* **Your instructions**
Return the lines below that carry the word "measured".

◇ ◇ ◇ ◇ ◇

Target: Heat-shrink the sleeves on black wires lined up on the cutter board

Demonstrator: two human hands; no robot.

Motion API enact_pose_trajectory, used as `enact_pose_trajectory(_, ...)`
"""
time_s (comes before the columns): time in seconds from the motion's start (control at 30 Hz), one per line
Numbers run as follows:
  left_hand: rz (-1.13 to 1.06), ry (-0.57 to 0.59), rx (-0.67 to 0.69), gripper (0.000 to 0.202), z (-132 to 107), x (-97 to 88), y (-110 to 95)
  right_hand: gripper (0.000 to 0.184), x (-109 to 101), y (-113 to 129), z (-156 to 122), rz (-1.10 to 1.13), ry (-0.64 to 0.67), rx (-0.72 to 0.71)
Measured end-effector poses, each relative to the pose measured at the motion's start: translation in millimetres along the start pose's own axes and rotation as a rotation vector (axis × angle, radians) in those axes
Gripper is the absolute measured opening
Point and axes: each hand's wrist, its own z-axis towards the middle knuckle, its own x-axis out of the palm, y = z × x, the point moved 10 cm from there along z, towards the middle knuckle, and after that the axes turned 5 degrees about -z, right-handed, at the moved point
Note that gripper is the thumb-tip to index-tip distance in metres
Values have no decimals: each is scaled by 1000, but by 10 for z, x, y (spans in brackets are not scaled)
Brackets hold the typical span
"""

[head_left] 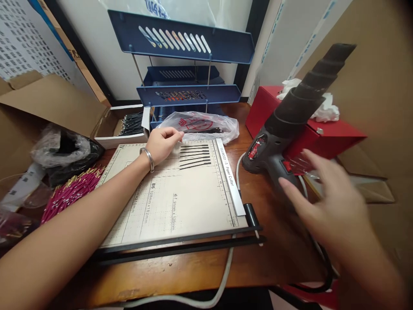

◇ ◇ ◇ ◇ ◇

* **Exercise solution**
Measured end-effector poses, each relative to the pose measured at the motion's start: translation in millimetres along the start pose's own axes and rotation as a rotation vector (axis × angle, radians) in those axes
Gripper is the absolute measured opening

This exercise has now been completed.